Mother arrived by mail today. The box was less than twelve by twelve and heavier than I’d imagined. There were little knobs and hard things in it.
I called my sister. “She’s here,” I said.
“Did you open the box?”
“It’s small.”
“Did you OPEN it?”
“Yes.”
“It’s her? You’re sure? She’s definitely dead?”
“You’ll have to see for yourself.”
She’d be home in twenty minutes. I went to the kitchen to make tea. Helen likes Earl Gray with cream and sugar. I like lemon.
Mother died on vacation in Florida. The Dade County Sheriff’s Office suggested cremations and the US Mail.
Helen arrived as I carried the tea tray to the table in the living room. She sat next to me on the couch, reached out and fingered the corrugated edges of the cardboard box. “Do you think it’s really her?”
I poured the tea. “There’s no way to tell,” I said. “But Dade County wouldn’t make a mistake like that, would they?” I added two lumps and cream to Helen’s tea. She stirred and set the cup next to mother’s box, opened the lid and peered inside. “It’s gray,” she said.
“She’s quite heavy,” I said and sipped.
“I expected more.”
Helen took her spoon and stirred the ashes. I leaned back into the couch. She lifted her spoon and soft gray talc clung to the bowl. She stirred her tea and took a sip. “Needs more sugar,” she said.
I handed her a cube and waited. She drank again.”I like her better this way,” she said.
Helen looked at me over the edge of her tea cup. “We have to decide where to put her,” she said.
“The railroad crossing at Harmon Avenue,” I said. “Where the trucks go to the dump.”
“Not bad,” Helen said.
“Fertilizer for my ficus tree,” I said.
Helen looked into the box. “There’s nothing life-giving in there. How about the river below the electric plant where the water’s warm and the fish float year round.”
“The LeBrea Tarpits,” I said.
“Isn’t that in California?” she asked.
“It might be worth the trip.”
“The Dumpster behind Chung King’s Chinese Dynasty?”
Helen smiled and said, “Lolly Poker’s bed.”
I offered Helen a cookie. She took a bite and shook crumbs into mother’s box. There was a twinkle in her eye.
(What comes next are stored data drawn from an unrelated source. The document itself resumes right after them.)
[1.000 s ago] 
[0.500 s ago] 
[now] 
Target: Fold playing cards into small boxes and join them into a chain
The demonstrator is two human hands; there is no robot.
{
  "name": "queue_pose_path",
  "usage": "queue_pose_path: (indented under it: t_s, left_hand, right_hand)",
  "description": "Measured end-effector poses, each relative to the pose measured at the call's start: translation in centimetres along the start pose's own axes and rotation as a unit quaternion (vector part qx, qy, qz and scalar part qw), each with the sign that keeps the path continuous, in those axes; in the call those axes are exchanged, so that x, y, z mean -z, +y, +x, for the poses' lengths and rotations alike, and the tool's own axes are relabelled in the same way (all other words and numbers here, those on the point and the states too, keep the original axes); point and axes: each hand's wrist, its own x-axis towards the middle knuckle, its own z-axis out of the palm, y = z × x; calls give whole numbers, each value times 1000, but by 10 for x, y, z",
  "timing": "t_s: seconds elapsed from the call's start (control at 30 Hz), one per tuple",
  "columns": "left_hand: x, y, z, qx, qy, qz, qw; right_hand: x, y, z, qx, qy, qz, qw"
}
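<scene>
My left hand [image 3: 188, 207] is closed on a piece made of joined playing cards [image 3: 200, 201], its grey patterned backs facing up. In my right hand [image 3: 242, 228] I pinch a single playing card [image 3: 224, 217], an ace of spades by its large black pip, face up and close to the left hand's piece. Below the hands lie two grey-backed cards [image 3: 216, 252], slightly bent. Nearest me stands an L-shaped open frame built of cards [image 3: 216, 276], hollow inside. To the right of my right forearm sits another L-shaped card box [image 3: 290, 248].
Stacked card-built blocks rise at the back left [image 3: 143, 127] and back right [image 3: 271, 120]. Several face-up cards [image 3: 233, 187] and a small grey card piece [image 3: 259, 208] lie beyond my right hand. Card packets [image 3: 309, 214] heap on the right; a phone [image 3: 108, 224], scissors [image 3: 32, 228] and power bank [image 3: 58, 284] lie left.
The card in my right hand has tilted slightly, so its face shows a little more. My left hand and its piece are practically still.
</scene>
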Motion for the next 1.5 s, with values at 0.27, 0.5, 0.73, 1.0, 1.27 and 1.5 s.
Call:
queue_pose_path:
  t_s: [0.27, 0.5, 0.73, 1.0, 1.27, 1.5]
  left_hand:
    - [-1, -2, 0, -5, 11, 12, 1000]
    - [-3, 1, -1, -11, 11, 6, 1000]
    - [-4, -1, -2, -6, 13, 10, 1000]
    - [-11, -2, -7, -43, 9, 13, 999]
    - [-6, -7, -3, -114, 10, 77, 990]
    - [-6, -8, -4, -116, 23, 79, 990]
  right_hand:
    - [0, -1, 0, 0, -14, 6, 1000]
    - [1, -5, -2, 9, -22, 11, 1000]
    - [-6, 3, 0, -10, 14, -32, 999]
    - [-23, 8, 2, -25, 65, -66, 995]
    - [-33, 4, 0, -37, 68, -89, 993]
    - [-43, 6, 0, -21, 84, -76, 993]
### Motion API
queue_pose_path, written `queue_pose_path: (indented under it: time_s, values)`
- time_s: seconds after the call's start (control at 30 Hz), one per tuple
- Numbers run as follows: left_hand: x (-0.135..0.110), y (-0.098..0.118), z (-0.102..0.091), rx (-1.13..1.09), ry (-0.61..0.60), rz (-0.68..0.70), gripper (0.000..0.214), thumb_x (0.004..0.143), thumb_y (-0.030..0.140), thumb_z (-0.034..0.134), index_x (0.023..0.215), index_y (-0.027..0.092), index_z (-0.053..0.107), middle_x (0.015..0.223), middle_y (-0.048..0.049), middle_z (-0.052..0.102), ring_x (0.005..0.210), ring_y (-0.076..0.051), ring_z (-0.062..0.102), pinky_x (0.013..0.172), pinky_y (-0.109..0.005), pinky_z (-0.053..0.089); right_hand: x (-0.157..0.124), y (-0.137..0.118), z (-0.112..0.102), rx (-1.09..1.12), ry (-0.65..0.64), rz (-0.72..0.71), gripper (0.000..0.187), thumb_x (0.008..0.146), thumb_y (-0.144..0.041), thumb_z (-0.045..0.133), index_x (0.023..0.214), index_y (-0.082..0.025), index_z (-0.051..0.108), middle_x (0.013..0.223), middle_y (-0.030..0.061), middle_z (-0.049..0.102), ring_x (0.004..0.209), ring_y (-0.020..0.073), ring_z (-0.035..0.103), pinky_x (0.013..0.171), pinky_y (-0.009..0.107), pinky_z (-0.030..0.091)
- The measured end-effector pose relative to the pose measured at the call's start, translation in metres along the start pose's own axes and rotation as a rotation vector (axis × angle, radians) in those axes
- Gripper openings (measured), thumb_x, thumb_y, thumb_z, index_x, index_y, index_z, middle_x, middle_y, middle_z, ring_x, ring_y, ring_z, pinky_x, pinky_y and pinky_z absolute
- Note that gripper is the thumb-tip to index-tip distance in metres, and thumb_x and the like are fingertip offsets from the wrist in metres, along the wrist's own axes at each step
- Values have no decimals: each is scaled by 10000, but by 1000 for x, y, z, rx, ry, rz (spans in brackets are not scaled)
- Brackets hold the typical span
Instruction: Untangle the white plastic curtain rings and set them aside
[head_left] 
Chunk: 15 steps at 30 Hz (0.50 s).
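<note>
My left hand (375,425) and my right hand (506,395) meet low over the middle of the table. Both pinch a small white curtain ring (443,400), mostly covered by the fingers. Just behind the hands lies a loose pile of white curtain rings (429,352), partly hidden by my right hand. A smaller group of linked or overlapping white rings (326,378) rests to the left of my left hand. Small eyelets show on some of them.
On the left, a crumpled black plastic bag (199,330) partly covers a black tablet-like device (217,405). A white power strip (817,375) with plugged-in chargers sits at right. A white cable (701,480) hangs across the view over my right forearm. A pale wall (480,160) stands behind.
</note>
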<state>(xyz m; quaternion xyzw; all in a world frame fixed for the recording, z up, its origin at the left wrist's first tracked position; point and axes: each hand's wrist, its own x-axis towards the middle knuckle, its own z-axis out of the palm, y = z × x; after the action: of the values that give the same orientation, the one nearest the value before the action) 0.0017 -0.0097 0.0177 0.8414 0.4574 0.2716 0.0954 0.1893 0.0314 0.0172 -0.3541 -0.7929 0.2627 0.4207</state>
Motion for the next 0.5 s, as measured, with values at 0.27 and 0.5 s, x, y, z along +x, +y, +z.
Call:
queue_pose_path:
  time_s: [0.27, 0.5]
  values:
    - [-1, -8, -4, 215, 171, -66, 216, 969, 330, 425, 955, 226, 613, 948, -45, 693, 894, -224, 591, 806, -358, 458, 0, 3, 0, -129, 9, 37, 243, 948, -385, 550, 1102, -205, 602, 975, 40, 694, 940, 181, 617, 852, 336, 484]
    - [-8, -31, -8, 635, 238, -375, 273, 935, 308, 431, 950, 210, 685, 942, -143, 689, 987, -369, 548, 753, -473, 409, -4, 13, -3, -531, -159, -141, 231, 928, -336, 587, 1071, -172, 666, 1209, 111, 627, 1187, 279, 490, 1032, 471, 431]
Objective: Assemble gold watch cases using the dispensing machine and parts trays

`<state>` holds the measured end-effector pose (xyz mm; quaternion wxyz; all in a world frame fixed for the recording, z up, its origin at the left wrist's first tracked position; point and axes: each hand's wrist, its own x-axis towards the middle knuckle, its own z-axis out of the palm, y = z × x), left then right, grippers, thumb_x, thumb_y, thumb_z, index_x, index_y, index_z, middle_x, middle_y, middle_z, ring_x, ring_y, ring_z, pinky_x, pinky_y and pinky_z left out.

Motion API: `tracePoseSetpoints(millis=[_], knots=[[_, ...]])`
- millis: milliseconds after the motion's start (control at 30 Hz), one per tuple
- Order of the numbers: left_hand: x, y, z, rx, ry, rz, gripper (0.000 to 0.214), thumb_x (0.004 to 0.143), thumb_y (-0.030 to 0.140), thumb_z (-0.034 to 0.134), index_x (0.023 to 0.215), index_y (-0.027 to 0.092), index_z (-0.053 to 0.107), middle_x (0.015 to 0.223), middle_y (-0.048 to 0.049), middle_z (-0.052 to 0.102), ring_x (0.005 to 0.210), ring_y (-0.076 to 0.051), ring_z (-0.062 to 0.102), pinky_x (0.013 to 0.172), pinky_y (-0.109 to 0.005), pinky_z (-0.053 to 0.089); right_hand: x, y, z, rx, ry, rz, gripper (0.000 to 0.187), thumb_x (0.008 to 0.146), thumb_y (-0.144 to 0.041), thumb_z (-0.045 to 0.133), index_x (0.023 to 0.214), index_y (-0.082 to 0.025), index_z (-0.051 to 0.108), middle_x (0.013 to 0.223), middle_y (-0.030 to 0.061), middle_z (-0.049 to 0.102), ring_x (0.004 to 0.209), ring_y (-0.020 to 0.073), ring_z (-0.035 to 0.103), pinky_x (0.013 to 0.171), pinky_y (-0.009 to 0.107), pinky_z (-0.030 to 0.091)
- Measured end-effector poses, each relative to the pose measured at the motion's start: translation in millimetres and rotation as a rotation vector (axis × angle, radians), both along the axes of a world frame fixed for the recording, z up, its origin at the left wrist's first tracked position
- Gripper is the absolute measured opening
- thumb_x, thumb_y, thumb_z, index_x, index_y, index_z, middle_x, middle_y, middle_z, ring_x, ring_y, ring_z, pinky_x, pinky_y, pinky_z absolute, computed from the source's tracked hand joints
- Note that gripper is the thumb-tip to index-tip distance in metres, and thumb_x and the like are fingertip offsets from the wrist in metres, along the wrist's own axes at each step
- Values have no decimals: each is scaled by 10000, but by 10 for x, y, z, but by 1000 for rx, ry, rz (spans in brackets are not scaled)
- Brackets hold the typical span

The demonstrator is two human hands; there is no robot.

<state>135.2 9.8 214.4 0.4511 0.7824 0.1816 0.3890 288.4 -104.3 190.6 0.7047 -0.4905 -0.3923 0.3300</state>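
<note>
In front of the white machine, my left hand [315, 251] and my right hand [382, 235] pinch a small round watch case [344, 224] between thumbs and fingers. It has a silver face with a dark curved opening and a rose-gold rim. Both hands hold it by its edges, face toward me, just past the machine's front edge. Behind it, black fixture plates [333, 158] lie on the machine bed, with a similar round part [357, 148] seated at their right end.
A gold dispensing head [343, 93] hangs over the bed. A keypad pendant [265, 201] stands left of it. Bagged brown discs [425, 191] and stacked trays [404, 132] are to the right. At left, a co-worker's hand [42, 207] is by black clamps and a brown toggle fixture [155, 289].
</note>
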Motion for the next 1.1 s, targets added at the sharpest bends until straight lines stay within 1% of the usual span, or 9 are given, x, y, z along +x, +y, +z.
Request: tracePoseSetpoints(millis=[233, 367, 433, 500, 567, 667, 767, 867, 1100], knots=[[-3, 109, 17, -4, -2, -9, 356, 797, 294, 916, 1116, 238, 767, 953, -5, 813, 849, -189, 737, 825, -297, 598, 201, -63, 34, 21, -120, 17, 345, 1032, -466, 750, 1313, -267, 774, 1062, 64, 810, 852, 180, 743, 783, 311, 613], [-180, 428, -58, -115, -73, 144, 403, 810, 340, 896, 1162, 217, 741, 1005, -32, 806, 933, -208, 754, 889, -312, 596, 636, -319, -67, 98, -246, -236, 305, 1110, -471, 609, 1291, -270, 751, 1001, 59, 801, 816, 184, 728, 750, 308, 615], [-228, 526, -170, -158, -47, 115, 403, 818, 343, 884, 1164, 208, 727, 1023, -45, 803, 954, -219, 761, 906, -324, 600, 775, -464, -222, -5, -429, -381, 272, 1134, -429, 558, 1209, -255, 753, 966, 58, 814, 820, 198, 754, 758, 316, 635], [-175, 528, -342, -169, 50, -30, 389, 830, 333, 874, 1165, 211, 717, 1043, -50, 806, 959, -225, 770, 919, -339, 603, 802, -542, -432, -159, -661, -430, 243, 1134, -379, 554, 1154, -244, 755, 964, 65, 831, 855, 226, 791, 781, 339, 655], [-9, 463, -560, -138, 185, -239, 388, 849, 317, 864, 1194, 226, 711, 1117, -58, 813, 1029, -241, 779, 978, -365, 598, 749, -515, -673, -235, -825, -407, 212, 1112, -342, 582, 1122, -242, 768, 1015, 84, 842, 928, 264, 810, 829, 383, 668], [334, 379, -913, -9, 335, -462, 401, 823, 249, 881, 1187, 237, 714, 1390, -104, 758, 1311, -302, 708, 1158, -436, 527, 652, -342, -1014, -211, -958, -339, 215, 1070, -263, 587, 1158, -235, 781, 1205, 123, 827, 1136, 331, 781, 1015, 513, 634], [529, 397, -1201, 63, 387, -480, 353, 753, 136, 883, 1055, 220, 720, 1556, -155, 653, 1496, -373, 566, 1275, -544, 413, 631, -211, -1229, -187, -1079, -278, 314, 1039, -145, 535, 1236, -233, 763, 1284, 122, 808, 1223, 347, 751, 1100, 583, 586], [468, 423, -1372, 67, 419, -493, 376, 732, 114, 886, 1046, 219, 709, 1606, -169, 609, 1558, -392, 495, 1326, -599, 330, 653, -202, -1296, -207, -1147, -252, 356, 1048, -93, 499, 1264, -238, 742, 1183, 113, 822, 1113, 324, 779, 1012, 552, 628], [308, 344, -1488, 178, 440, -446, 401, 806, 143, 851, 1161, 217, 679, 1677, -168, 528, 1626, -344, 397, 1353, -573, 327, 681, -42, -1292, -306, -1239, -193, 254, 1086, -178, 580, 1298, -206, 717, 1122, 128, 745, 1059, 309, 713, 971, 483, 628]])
Helen almost got married once to Ott Galle. He was old and she was only twenty. She had the twinkle then, but mother scared him off by saying he had to marry the oldest, if he meant to have one of her girls. Helen never blamed me.
“The privet hedge beside the Do Duck Inn where the drunks pee,” I said.
Helen popped the rest of the cookie in her mouth.
“Three Mile Island,” I said.
“I read in Time Magazine it’s been reclaimed. People are living there again.”
“Okay. How about Chernobyl?”
We sat thinking for a moment, then Helen took the box and dumped it on the carpet. “Why rush?” she said. She ground the ash in with her blue slingbacks and went to the closet for the vacuum. When she sucked the ashes off the floor we could hear the knobs and hard things pinging against the beater bar.
“That’s good enough,” I finally said. Helen’s eyes met mine. She turned off the vacuum and put it away in the closet. We finished our tea and cookies. Helen dropped mother’s obituary at the newspaper office on her way back to work. It appeared in the newspaper the following morning.
Freida ELizabeth Johnson, 78,
died in FLorida on June 14.
Survived by daughters Helen
and Grace, at home.
Private services were held.
Helen read it to me over breakfast. “We still have to empty the vacuum bag,” I said.
“Yes,” Helen said. “But now we have time to think about it.”